Ma le stesse conclusioni dell'inchiesta, smentiscono l'ipotesi del suicidio e sostengono invece la tesi dell'omicidio, che si sarebbe consumato in un cantiere situato sulla sponda del Tamigi distante circa cento metri dal ponte londinese dove Calvi fu trovato impiccato. Cantiere che poi risulto' appartenere ad un noto mafioso Il corpo del banchiere, insomma, sarebbe stato condotto sotto il Blackfriars Bridge e lì fu inscenato il falso suicidio.
Ma analizziamo la perizia :
Dalle analisi radiografiche sul cadavere di Calvi, risultano assenti lesioni ossee nel tratto cervicale, assai probabili in caso di morte per impiccagione con una corda lunga abbastanza da consentire al corpo uno sbalzo di un metro e mezzo. E dunque un micidiale contraccolpo. Inoltre, il fatto che manchino tracce di fuoriuscita di aria dall'albero respiratorio dimostrerebbe che la lesione sul collo nella parte corrispondente alla tiroide si verificò quando Calvi era già morto.
In poche parole quando si muore per impiccagione, non si muore per asfissia … decisamente si muore perche' la caduta fa stringere la corda al collo che lo spezza... successivamente si smette di respirare e si lasciano tracce evidenti. In questo caso non ci sono, ne' il collo ' spezzato ne' tracce della fuoriuscita d'aria.
Ma c'è di più. Dalle analisi micromorfologiche, microchimiche e di distribuzione topografica delle lesioni delle unghie, i periti concludono che le mani di Roberto Calvi non toccarono direttamente nessuno dei mattoni che furono poi trovati nelle tasche del suo vestito.
Mattoni che secondo le prime indagini risultate ufficiali per anni, sarebbero serviti a Calvi per rimanere immerso nel fiume e che lui, sempre secondo i periti di allora si era messo in tasca per pesare di piu' anche in merito all'intenzione di suicidarsi impiccandosi. Le tasche dove erano stati inseriti i mattoni risultarono strappate, cio' vuol dire che chi ha messo quei mattoni li ha inseriti con forza, tanto da lacerare in parte le tasche della giacca.
Analoghe analisi dimostrano che il banchiere non toccò alcuna parte dell'impalcatura che si trovava sotto il ponte dei Frati Neri. Cosa che sarebbe stata invece necessaria per arrampicarsi.
Da ricordare che l'impalcatura era stata verniciata da poco, quindi per salirci sopra tale vernice doveva essere presente sia nelle mani che sotto le scarpe, cosa mai trovata. Come presente sulle mani e sulle scarpe doveva esserci del residuo di ferro.

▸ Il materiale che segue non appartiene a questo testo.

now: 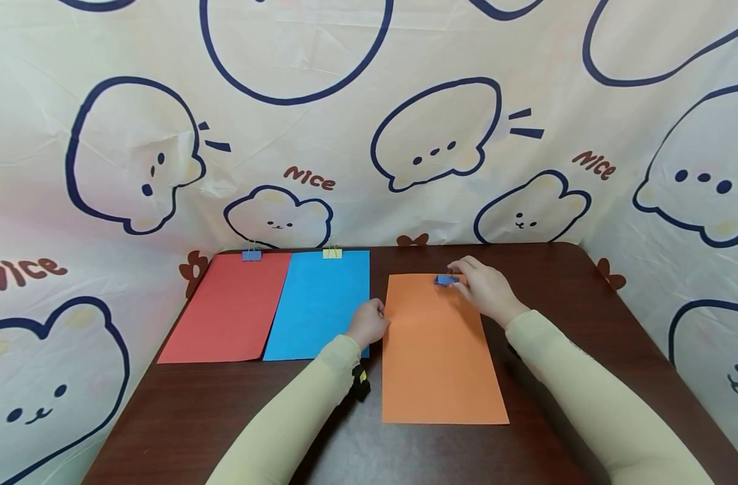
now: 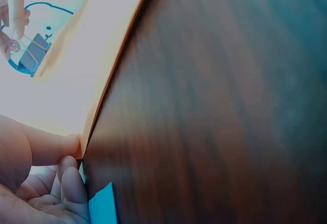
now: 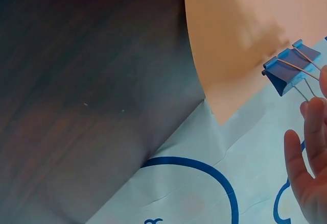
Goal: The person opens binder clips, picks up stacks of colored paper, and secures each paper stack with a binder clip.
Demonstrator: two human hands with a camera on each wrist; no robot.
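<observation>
Orange paper (image 1: 438,357) lies lengthwise in front of me, right of the blue sheets. My left hand (image 1: 367,323) pinches its left edge between thumb and fingers, as the left wrist view shows at the paper's edge (image 2: 88,132). At the top edge, my right hand (image 1: 489,289) holds a blue binder clip (image 1: 446,279) by its wire handles. In the right wrist view the mouth of this clip (image 3: 291,68) sits at the orange paper's edge, and the right hand's fingers (image 3: 314,127) are at the wires. Part of that hand is out of frame there.
Red paper (image 1: 229,306) with a blue clip (image 1: 251,256) on top lies at the left. Beside it is blue paper (image 1: 320,310) with a yellow clip (image 1: 332,254). The brown table (image 1: 551,269) meets a cartoon-printed cloth (image 1: 357,148) behind and at both sides.
</observation>
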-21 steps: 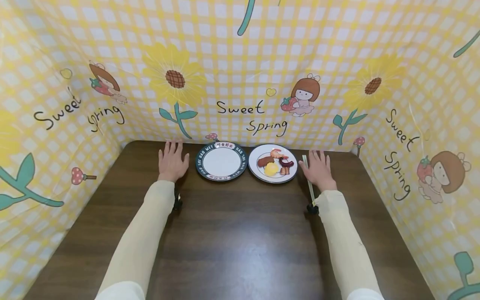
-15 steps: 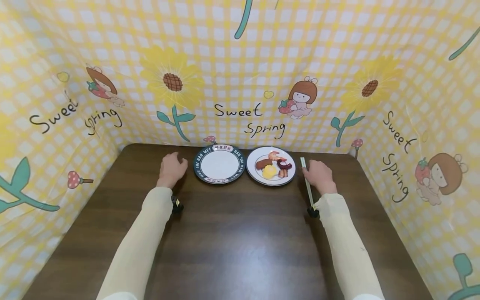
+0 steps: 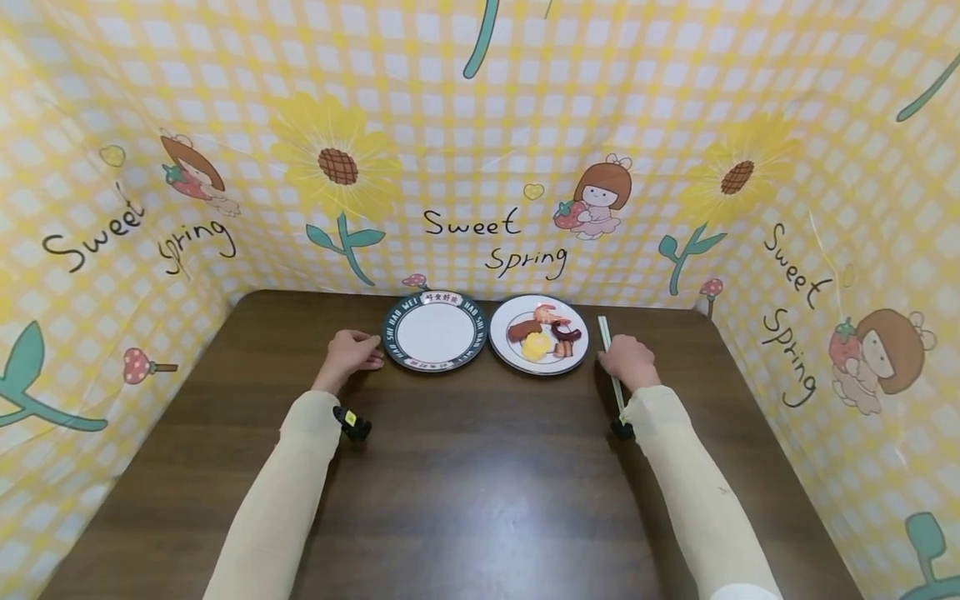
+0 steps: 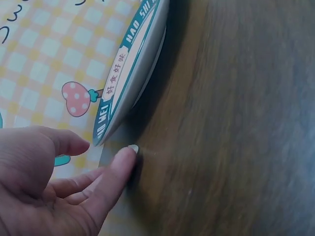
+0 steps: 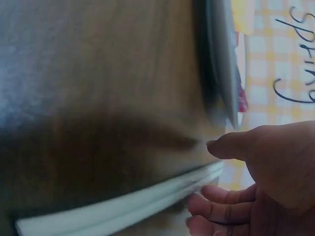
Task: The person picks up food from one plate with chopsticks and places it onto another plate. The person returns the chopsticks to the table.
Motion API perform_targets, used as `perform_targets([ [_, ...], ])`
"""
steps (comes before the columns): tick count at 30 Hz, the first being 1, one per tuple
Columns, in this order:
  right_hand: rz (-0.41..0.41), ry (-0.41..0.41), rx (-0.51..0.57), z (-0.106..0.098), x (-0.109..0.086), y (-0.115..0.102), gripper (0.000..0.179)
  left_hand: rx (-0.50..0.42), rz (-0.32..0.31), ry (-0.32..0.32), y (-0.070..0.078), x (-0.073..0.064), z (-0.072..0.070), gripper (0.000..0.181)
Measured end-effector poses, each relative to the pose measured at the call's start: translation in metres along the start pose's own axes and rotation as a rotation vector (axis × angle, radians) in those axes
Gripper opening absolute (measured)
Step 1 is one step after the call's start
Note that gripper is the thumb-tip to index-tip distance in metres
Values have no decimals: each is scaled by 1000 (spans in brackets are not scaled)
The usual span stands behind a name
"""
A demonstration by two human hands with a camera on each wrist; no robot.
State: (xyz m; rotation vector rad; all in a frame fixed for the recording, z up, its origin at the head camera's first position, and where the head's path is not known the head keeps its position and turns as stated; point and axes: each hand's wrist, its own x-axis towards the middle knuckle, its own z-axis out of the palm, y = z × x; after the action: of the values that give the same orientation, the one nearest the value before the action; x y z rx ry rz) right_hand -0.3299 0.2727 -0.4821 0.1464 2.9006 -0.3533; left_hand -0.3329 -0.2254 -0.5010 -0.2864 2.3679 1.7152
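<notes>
My left hand (image 3: 351,354) is at the left edge of a plate (image 3: 437,335) with a dark green lettered rim. In the left wrist view, thumb and fingers (image 4: 118,169) are spread apart, the rim just beyond the tips. My right hand (image 3: 630,361) is over a pair of pale chopsticks (image 3: 616,392) lying lengthwise on the table. The right wrist view shows the thumb (image 5: 224,146) on one side of the chopsticks, apart from them, and bent fingers (image 5: 216,210) on the other, close beside them.
Between the lettered plate and the chopsticks stands a second plate (image 3: 501,348). It bears toy-like food: a yellow piece (image 3: 536,346), a shrimp (image 3: 550,315), a dark red curved piece (image 3: 566,333) and brown pieces. A printed yellow checked cloth (image 3: 480,167) borders the wooden table (image 3: 480,483).
Both hands lay flat with fingers stretched out before. The left hand has turned and moved right to the lettered plate's edge. The right hand has drawn back and bent its fingers beside the chopsticks.
</notes>
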Motion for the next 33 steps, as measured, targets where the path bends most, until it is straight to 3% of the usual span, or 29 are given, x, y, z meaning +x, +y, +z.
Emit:
perform_targets([
  [6,13,13,-27,5,5,-3,38,-146,24,-15,-1,-1,9,47],
  [10,8,22,-28,8,9,-3,35,-172,25,-3,3,-5,12,46],
  [24,16,-12,-96,13,16,-10,29,-204,11,24,-4,-1,19,50],
  [33,-30,-12,-180,15,15,-6,33,-148,-16,17,-7,5,22,50],
])
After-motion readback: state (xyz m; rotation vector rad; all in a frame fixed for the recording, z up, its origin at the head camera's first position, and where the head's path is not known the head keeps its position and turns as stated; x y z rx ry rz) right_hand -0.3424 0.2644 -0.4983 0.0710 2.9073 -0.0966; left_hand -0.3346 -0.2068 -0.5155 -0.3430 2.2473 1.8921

Niente.
Infine, le mani del presidente dell'Ambrosiano, prima della morte, sono state coinvolte "passivamente in movimenti bruschi, ripetuti e violenti", che si sarebbero svolti in un "contesto ambientale diverso" da quello nel quale è stato trovato il cadavere. Questo ambiente, essendo caratterizzato dalla presenza di sostanze generalmente usate nell'edilizia, potrebbe quindi corrispondere, secondo i periti nominati dal giudice Lupacchini, alla discarica edile situata a cento metri dal Blackfriars Bridge.
Ci sono anche dei lividi sui polsi e delle lesioni non accidentali che fanno sostenere la tesi che Calvi fu trattenuto violentemente ed ucciso, con altro metodo di soffocamento.
La dimostrazione starebbe nelle lesioni provocate da "corpi duri" alle mani di Calvi. In questo caso è stata riscontrata la presenza di materiale eterogeneo con il quale le dita mani sono venute in contatto. Tra queste il magnesio, presente nelle pietre verdi, o serpentine, utilizzate come pietre ornamentali nell'edilizia.
Tutti elementi che dunque, secondo i periti, tendono ad escludere che il presidente del Banco Ambrosiano, morto il 18 giugno del 1982, abbia voluto uccidersi. E che invece dimostrerebbero la tesi opposta. Vale a dire un assassinio che fu poi mascherato da suicidio per impiccagione.
Questo per far comprendere a tutti che i servizi segreti deviati in Italia sono una presenza e che Calvi aveva giocato sporco con il danaro del Vaticano e di tante altre persone che al vaticano stesso lo avevano girato, e se il cantiere dove sarebbe stato ucciso Calvi era di proprieta' mafiosa si puo' comprendere chi lo ha ucciso, c'e' anche da dire che mafia di allora non si muoveva in merito ad un tale eclatante assassinio senza aver ricevuto ordini e coperture.